▸ What is being asked: The result should be every line that contains the word "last", taken from the material.

▸ Records for this exercise:
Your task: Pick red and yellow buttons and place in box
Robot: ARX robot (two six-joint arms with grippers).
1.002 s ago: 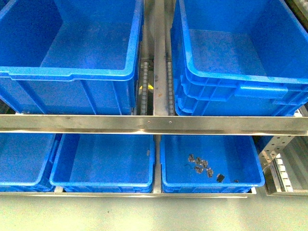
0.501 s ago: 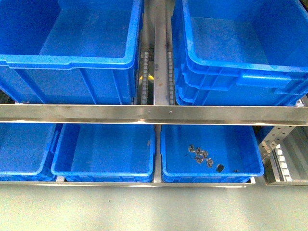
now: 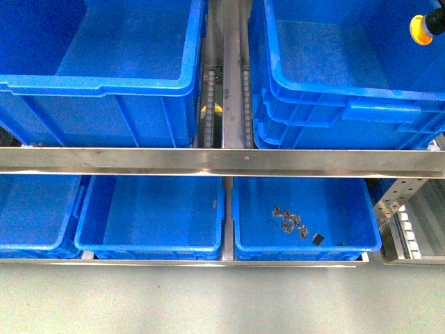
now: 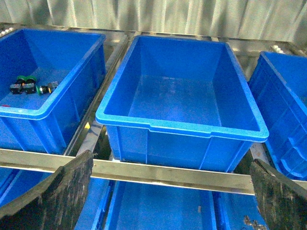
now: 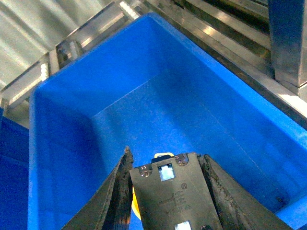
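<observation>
My right gripper [image 5: 165, 160] is shut on a yellow button [image 5: 168, 191], its black body clamped between the two fingers and its yellow cap showing beside them. In the front view the yellow button [image 3: 421, 30] enters at the far right edge, above the box [image 3: 334, 104], the blue crate with doubled rims at upper right. The right wrist view looks down into that box [image 5: 62, 110], whose floor is bare. My left gripper [image 4: 168, 191] is open and empty, hanging before a shelf rail. No red button shows.
A single-rimmed blue crate [image 3: 104, 87] stands at upper left. A steel shelf rail [image 3: 222, 162] crosses the front view. Lower crates sit beneath; one [image 3: 348, 249] holds several small dark parts [image 3: 290, 223]. In the left wrist view a far crate [image 4: 29, 112] holds green-capped switches [image 4: 26, 85].
The yellow button in my right gripper has come into the front view at the upper right edge, over the box. The view shifted slightly, crates sitting higher in frame.
</observation>
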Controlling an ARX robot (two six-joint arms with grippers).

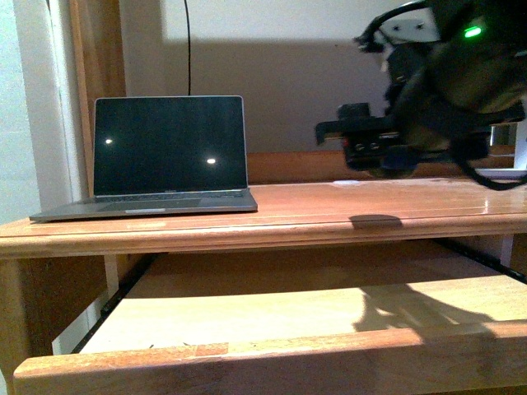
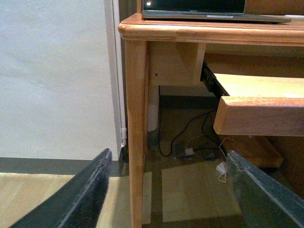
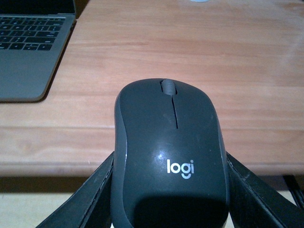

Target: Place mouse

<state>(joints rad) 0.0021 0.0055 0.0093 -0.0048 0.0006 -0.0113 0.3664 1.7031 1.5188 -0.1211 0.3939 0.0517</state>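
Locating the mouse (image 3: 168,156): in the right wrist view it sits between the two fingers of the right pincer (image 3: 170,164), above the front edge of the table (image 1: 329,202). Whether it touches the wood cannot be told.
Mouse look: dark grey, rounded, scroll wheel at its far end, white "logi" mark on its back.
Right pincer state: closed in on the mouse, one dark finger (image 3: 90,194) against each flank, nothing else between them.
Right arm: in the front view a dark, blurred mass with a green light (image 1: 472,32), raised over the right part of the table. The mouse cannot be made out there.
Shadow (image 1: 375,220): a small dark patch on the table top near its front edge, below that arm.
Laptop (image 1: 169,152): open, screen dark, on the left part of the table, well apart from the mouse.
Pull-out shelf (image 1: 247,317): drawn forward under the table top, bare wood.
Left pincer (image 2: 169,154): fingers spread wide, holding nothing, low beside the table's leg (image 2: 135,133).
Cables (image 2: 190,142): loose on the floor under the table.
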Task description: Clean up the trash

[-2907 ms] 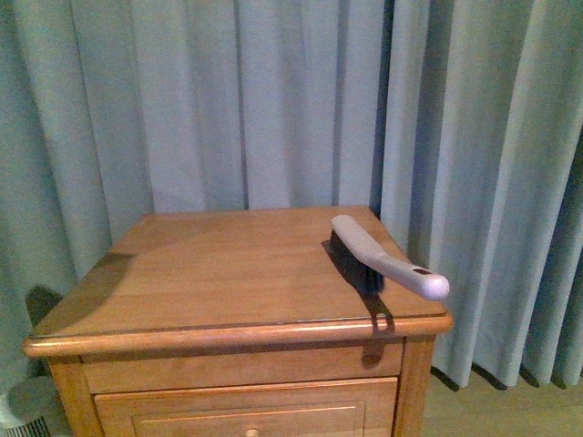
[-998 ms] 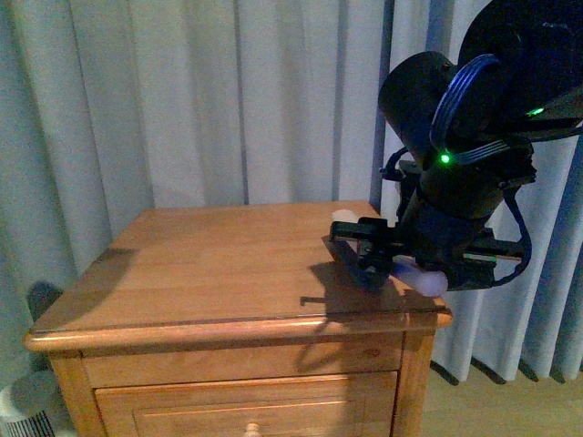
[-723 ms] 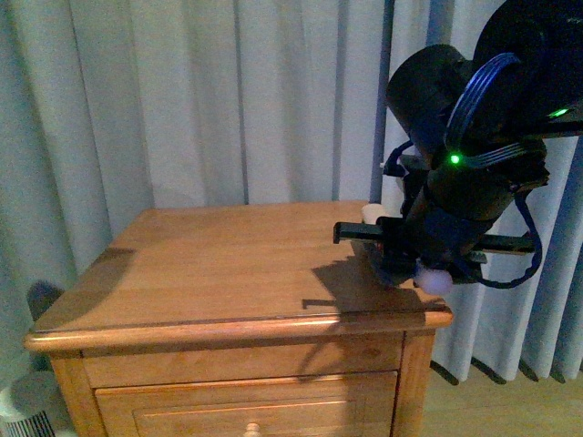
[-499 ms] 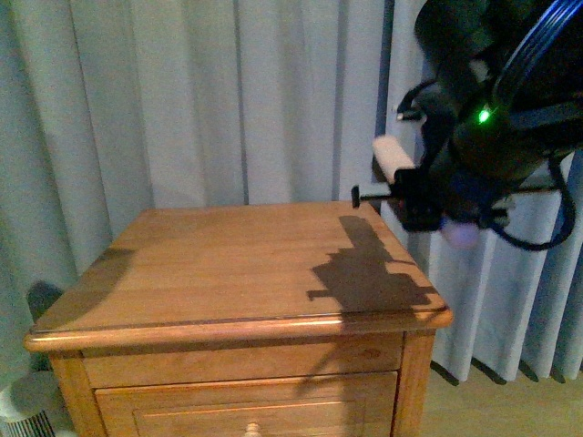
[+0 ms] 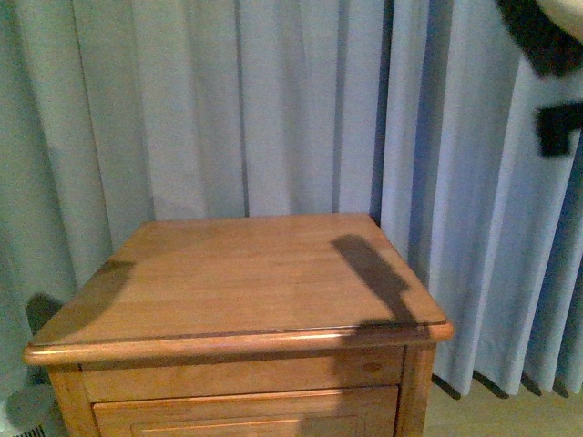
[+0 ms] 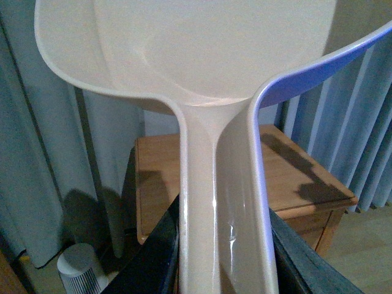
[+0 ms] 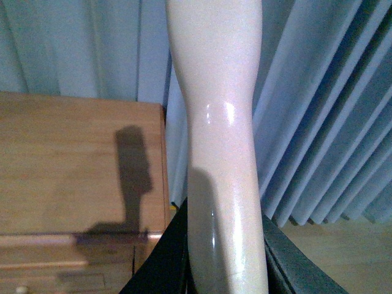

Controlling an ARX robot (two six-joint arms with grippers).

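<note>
My right gripper (image 7: 223,257) is shut on the beige handle of the brush (image 7: 217,122) and holds it in the air beyond the wooden cabinet's (image 5: 237,273) right side. In the front view only the dark bristles of the brush (image 5: 537,36) and a black gripper part (image 5: 557,127) show at the top right. My left gripper (image 6: 223,257) is shut on the handle of the beige dustpan (image 6: 202,49), whose pan fills the upper part of the left wrist view, with the cabinet (image 6: 288,177) behind it. No trash shows in any view.
Pale blue curtains (image 5: 273,100) hang behind and to the right of the cabinet. The brush casts a shadow (image 5: 373,273) on the cabinet top. A white round object (image 6: 79,269) stands on the floor by the cabinet. A drawer front (image 5: 246,414) shows below the top.
My right gripper took hold of the brush on the cabinet's right edge and lifted it up and to the right. The cabinet top is now bare. The view has tilted up slightly.
</note>
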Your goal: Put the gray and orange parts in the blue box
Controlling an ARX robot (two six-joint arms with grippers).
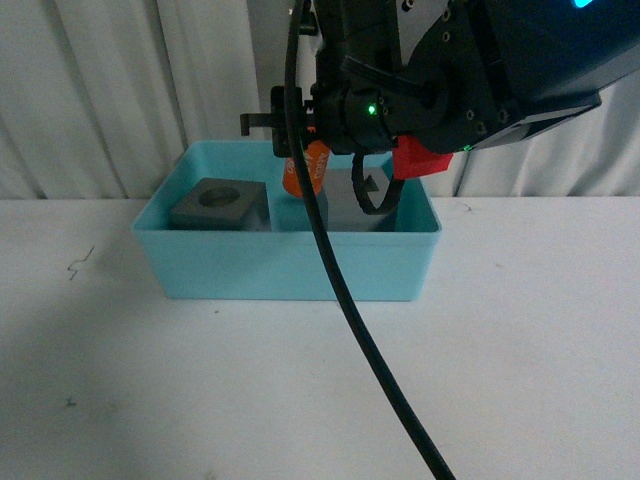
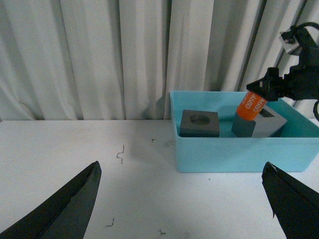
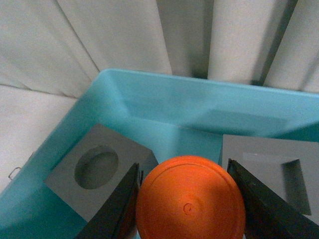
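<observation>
The blue box (image 1: 290, 268) stands on the white table at the back. Inside it lie a gray cube with a round recess (image 1: 218, 204) on the left and a gray cube with a rectangular recess (image 1: 362, 205) on the right. My right gripper (image 1: 303, 165) is shut on the orange cylinder (image 1: 304, 172) and holds it tilted over the box, between the two cubes. In the right wrist view the cylinder's end (image 3: 191, 199) fills the gap between the fingers (image 3: 259, 204). My left gripper (image 2: 184, 199) is open and empty, low over the table in front of the box (image 2: 239, 149).
White curtains (image 1: 120, 90) hang right behind the table. A black cable (image 1: 350, 300) from the right arm crosses the front view over the box. Small dark marks (image 2: 120, 152) lie on the table left of the box.
</observation>
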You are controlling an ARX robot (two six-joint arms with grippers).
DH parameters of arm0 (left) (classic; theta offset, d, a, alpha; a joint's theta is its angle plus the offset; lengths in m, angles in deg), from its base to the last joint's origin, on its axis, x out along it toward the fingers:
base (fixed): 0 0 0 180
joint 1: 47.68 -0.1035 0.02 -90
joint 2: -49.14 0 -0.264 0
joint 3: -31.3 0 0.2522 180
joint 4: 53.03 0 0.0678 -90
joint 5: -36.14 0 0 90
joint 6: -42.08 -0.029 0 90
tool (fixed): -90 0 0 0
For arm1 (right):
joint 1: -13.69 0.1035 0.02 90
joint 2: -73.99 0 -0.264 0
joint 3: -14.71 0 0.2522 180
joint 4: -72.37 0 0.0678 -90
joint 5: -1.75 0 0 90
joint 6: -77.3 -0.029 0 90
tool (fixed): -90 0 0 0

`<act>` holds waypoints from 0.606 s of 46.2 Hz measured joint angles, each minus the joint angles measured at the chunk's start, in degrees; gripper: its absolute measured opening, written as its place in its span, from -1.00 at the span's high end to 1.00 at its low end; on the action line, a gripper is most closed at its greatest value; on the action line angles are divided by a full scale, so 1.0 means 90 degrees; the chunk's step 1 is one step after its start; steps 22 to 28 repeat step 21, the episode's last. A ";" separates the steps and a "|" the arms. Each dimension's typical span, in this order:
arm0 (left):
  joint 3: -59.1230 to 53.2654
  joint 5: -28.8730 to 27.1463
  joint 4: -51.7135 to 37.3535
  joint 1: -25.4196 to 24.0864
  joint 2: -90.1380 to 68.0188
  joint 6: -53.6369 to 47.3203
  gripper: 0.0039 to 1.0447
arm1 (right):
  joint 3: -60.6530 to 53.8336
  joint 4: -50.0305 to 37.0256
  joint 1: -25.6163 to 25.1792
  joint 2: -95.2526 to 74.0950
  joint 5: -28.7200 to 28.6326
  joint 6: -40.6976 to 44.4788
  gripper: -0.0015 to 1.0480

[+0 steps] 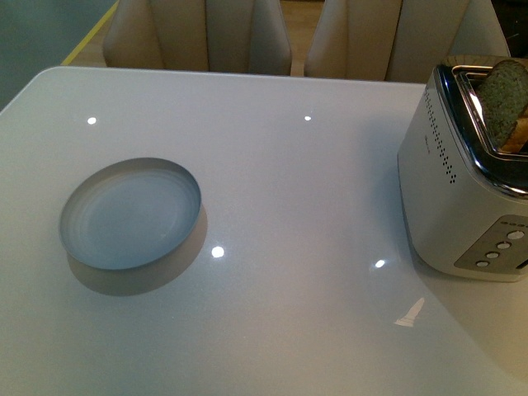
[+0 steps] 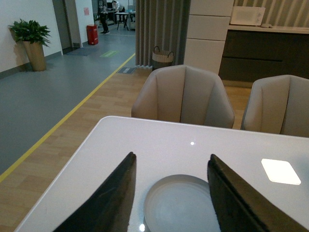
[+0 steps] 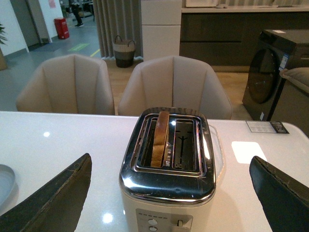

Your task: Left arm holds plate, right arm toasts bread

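The pale bluish-white plate (image 1: 132, 216) rests on the white table at the left, empty. In the left wrist view the same plate (image 2: 179, 205) lies between and beyond the two black fingers of my left gripper (image 2: 171, 162), which is open and not touching it. A slice of brown bread (image 1: 505, 97) stands up out of a slot of the white-and-chrome toaster (image 1: 462, 190) at the right. In the right wrist view the bread (image 3: 160, 137) sits in one slot, the other slot is empty, and my right gripper (image 3: 171, 166) is open wide with the toaster between its fingers, apart from both.
Two beige chairs (image 1: 198, 37) stand behind the table's far edge. The toaster's buttons (image 1: 499, 245) and lever face the near side. The table edge (image 2: 77, 159) curves close to the plate on its left.
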 joint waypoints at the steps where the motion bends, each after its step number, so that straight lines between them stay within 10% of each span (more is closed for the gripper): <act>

▸ Response for this exercise:
DH parameters of arm0 (left) (classic; theta offset, d, a, alpha; a joint's theta is its angle plus the offset; lengths in m, angles in deg), from its base to the last joint's origin, on its axis, x out along it toward the fingers:
`<act>` holds waypoints from 0.606 s of 46.2 Hz measured joint angles, each minus the joint angles measured at the chunk's start, in degrees; gripper: its absolute measured opening, written as its place in its span, from -1.00 at the span's high end to 1.00 at its low end; on the action line, a gripper is most closed at its greatest value; on the action line angles are divided by a full scale, so 1.0 means 90 degrees; the chunk's step 1 is one step after its start; steps 22 to 28 repeat step 21, the episode's last. A ";" separates the steps and a "|" the arms. Each dimension's typical span, in this order:

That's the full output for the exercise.